● Task brief
Given the records below, would you repeat exactly the lines that begin at the one containing "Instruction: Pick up" and end at the one containing "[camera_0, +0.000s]", inclusive?

● Supplied data
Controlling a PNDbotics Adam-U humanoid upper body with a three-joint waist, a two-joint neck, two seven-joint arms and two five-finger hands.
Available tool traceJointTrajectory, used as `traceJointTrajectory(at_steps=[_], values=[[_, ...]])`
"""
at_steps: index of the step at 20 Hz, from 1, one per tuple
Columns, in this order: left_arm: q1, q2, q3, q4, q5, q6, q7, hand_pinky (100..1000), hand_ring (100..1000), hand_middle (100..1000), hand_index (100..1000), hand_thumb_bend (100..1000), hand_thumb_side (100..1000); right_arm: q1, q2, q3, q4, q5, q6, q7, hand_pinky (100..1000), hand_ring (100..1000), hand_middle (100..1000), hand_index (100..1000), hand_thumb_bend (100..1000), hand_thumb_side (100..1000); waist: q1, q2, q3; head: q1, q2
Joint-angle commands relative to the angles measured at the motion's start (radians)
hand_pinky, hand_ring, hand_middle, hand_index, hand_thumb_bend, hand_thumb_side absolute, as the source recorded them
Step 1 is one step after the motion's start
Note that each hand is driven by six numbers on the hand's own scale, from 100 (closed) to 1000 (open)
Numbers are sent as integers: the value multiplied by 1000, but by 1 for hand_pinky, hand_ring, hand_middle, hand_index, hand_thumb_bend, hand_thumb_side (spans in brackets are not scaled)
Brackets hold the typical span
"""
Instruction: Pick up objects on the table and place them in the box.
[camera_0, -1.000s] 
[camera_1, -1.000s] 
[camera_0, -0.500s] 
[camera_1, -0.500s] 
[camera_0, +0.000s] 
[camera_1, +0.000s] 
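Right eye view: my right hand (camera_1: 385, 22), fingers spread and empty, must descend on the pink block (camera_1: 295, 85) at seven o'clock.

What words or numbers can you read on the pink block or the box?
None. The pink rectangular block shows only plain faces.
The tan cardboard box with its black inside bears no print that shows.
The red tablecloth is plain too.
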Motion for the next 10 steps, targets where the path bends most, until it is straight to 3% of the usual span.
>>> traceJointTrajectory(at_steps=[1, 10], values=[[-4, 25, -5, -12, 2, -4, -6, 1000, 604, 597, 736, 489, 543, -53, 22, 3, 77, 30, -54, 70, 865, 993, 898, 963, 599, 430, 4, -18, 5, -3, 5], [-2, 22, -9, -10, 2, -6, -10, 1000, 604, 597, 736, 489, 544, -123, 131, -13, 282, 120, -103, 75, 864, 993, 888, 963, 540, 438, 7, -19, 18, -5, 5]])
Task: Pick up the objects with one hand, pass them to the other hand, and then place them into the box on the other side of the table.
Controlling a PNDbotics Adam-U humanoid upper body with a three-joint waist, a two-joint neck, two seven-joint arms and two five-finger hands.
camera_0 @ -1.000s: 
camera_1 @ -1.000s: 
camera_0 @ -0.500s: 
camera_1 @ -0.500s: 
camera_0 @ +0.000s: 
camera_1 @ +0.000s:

● Reply
Instruction: Pick up objects on the table and place them in the box.
[camera_0, -1.000s] 
[camera_1, -1.000s] 
[camera_0, -0.500s] 
[camera_1, -0.500s] 
[camera_0, +0.000s] 

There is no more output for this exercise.